Studying history is very interesting but it does not account for the upcoming changes. Books, art, movies, teachers, programmers, medical diagnosis, law documents, long haul drivers - all of these and many more will be served by AI for a fraction of the cost. Think of how disinflationary outsourcing and globalism were and apply this to an even greater degree. Long term inflation of 4% is unlikely in this scenario although resources such as water and disaster insurance are likely to have greater inflation.

I would say some short term pain and another tech boom are the most likely scenario. We could be only one year into a three year bust but abandoning potential stock growth is unlikely to be the best plan. I'm buying medium to long nominal bonds through the peak and selling them for stocks when interest rates inevitably drop. I own 80% stocks because I believe in the implication of technology. I believe it will benefit all sectors. Our current labor shortage is likely to drive the technology to keep future inflation low.
Good post…EXCEPT…good luck with that seriously heavy market timing/predicting/gambling.

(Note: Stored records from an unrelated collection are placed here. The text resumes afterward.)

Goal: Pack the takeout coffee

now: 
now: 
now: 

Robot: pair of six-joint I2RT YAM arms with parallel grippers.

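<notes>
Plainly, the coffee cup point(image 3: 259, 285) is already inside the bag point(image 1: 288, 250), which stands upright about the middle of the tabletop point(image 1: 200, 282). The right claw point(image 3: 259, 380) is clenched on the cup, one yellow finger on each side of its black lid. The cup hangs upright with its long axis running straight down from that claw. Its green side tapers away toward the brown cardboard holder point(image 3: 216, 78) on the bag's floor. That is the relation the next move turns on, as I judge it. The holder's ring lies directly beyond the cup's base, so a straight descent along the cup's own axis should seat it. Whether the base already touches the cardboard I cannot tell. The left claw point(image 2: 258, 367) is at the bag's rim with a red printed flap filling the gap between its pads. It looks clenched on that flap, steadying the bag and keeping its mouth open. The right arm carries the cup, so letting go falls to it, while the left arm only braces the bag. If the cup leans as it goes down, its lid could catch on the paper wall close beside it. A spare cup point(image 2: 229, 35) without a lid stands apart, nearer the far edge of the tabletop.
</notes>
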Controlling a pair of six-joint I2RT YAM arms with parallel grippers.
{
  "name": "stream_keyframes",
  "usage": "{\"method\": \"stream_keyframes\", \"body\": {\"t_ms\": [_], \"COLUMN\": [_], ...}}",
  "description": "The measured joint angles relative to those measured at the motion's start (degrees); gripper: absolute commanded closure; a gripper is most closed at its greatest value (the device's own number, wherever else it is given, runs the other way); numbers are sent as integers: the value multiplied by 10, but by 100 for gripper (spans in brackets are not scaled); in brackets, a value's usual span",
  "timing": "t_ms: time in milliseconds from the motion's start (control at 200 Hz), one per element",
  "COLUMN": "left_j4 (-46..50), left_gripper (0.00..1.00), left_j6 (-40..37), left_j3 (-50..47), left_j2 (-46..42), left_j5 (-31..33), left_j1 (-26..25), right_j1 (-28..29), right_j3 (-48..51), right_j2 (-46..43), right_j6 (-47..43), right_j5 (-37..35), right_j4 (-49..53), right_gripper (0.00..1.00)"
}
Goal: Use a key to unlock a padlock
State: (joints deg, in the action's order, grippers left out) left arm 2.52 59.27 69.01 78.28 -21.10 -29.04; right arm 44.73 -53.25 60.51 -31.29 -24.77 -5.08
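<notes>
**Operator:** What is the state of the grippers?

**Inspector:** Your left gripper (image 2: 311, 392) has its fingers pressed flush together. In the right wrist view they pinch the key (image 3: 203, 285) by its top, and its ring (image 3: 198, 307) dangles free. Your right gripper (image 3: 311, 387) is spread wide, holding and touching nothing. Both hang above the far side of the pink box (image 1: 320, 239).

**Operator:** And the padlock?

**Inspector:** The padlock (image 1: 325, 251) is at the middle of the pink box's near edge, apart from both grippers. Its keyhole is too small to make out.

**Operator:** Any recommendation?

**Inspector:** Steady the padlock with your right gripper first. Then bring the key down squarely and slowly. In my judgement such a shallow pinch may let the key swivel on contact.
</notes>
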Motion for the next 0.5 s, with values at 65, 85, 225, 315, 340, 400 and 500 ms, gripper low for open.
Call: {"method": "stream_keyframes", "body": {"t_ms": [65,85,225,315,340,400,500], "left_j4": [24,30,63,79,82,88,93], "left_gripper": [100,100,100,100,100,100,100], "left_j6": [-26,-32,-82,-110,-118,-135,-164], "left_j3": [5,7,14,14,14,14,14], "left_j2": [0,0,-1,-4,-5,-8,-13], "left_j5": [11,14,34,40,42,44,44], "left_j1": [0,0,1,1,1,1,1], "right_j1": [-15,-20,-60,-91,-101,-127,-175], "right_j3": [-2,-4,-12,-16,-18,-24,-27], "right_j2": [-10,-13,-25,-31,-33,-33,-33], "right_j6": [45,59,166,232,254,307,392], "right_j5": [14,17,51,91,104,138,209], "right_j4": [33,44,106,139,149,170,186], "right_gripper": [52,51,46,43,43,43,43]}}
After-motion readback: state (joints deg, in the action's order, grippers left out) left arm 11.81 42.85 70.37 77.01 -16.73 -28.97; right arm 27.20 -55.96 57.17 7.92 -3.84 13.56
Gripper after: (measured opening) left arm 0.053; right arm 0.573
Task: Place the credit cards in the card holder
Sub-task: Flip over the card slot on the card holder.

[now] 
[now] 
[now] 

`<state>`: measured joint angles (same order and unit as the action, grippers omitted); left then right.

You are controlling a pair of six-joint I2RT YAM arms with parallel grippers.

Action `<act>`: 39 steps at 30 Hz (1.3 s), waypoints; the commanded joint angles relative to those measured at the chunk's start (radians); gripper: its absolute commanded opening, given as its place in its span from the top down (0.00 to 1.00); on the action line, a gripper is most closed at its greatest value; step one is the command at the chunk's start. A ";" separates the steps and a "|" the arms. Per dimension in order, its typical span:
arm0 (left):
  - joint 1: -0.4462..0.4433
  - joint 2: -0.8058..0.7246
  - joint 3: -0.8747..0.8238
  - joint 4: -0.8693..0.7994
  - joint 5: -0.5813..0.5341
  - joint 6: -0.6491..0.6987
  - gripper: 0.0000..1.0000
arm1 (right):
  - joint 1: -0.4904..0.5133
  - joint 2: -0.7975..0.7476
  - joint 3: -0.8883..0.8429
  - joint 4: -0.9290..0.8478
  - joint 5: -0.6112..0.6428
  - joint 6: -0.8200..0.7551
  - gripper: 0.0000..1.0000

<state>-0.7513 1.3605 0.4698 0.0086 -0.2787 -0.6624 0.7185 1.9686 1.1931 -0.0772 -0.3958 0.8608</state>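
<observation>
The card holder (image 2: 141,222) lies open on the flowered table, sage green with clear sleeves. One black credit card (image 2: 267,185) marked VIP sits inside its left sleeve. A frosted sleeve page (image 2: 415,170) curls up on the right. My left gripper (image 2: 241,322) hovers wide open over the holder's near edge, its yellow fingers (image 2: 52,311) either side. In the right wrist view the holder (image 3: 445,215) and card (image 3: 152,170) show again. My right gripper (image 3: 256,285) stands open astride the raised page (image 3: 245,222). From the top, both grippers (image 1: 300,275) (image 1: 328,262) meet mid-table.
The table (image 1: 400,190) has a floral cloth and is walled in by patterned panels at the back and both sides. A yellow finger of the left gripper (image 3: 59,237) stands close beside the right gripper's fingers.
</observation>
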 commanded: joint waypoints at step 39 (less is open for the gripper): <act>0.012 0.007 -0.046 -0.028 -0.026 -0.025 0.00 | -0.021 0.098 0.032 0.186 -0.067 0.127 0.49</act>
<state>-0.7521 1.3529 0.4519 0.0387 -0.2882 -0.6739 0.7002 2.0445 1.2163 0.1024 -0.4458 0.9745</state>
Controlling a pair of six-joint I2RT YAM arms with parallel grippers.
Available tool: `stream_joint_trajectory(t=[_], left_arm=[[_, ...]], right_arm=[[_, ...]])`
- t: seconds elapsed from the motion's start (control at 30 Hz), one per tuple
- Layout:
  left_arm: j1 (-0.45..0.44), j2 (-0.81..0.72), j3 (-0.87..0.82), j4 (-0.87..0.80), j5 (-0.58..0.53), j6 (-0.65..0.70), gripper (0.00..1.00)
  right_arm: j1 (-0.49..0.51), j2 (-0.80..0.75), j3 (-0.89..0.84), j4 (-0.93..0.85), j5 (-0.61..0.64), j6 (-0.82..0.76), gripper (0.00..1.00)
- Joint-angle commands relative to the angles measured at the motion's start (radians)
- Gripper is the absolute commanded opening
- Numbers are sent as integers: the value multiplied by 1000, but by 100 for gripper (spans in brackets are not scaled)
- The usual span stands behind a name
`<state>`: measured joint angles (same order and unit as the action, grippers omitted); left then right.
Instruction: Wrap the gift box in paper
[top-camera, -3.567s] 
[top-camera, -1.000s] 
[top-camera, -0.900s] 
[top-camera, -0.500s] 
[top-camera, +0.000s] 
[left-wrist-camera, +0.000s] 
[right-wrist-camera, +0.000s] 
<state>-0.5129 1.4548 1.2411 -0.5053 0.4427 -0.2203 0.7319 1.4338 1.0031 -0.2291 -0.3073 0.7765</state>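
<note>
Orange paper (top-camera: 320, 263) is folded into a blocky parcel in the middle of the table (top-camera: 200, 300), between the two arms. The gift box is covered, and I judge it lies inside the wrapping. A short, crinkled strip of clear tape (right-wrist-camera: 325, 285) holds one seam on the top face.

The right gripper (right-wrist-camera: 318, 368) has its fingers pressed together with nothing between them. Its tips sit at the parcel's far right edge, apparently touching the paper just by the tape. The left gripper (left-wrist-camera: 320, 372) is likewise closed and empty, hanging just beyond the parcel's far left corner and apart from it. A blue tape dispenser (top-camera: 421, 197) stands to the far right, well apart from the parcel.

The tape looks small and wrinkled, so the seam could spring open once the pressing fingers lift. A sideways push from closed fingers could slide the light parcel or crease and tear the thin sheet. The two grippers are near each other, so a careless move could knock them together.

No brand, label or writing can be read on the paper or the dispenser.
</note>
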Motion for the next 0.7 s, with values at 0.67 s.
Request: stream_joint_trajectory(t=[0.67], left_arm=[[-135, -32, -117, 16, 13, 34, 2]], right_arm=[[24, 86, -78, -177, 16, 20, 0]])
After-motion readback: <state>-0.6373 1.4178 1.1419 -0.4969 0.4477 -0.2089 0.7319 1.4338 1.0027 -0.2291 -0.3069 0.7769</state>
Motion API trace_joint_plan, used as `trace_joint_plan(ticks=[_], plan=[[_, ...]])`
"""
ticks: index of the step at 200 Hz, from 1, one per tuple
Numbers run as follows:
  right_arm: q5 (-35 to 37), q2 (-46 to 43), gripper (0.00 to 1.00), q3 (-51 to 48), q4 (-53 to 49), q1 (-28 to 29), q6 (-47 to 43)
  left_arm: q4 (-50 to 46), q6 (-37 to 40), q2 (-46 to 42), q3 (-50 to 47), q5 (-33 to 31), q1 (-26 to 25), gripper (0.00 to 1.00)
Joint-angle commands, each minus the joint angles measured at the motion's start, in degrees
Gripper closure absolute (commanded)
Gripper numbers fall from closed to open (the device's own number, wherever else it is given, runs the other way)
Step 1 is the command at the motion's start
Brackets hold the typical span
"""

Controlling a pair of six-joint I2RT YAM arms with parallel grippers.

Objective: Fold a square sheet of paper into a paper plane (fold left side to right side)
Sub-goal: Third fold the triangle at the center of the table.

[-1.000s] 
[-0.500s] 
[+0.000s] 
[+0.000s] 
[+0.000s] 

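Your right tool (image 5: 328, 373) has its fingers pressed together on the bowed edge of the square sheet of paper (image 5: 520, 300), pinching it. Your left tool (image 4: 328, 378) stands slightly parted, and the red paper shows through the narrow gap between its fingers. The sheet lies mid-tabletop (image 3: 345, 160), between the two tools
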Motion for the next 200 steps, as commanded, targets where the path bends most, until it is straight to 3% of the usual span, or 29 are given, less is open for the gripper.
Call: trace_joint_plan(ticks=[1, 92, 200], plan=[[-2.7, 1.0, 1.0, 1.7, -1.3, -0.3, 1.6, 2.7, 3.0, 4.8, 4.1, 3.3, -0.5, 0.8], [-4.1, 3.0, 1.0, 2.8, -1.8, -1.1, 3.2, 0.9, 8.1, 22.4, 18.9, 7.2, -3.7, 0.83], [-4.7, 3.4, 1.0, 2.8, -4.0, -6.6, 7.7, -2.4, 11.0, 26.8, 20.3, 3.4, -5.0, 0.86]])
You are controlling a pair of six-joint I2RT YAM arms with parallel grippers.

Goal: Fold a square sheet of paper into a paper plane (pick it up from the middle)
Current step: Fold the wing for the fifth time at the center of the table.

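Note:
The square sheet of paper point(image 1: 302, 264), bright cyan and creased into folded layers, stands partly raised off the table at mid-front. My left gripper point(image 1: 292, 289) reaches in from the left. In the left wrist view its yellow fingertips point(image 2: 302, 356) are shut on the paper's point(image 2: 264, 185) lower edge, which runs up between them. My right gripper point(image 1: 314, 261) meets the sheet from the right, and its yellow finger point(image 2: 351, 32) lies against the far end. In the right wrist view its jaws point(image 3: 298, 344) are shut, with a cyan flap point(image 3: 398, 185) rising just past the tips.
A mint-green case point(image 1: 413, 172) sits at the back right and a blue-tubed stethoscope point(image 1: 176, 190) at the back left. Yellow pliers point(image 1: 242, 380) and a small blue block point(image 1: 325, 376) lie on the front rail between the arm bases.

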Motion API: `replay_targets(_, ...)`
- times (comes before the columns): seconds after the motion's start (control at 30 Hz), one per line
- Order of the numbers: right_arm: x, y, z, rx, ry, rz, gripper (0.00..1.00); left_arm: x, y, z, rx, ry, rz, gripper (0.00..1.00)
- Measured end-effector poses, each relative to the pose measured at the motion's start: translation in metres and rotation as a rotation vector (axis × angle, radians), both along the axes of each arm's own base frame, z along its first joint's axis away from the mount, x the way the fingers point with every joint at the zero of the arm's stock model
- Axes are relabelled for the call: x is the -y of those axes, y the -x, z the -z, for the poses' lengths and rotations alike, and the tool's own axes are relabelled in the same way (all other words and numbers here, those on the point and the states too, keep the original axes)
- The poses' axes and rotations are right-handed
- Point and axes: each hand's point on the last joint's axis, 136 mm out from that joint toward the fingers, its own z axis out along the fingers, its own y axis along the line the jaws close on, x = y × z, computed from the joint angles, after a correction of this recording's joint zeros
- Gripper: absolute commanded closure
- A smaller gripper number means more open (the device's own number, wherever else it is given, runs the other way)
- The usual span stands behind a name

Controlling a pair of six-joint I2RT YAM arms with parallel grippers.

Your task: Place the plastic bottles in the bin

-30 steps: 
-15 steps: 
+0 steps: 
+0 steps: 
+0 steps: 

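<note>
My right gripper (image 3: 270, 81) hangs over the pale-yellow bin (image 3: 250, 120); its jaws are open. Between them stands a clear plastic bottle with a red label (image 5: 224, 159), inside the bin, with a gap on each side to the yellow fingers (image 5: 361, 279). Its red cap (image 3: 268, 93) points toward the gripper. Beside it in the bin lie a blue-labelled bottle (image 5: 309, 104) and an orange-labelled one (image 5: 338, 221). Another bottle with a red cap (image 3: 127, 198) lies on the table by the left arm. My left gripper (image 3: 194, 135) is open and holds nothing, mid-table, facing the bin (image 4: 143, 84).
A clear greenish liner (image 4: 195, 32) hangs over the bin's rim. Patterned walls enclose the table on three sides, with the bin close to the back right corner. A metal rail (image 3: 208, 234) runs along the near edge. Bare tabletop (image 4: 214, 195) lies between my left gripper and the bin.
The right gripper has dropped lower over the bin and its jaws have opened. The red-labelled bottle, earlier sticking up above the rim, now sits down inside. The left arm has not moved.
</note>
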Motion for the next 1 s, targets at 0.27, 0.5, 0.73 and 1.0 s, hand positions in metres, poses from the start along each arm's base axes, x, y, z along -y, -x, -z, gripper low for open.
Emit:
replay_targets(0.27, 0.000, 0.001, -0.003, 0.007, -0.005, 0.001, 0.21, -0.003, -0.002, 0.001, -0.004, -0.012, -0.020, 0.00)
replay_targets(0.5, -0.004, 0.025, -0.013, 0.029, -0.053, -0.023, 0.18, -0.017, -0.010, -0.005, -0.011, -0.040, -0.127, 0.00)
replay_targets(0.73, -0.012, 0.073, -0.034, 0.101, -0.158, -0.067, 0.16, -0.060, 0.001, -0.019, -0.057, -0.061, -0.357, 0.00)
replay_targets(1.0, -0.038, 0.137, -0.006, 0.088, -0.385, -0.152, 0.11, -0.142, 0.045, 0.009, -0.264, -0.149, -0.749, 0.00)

Thanks. The key point in the post is that all sectors benefit so no timing is needed. I'm advocating buy and hold for several reasons
1) you can't time the speculation in anticipation of growth and better profitability
2) a bubble at some point seems possible based on internet of things and AI being put into practical use (bubbles were discussed in the video)

You might realize some profits if great results materialize (stocks-->fixed income), which some would consider timing but is not based on a prediction. Timing is jumping into TIPS because of someone's forecast. If you always planned to add TIPS or need to add fixed income based on outcomes, doing so at +1.5% real seems like a good idea.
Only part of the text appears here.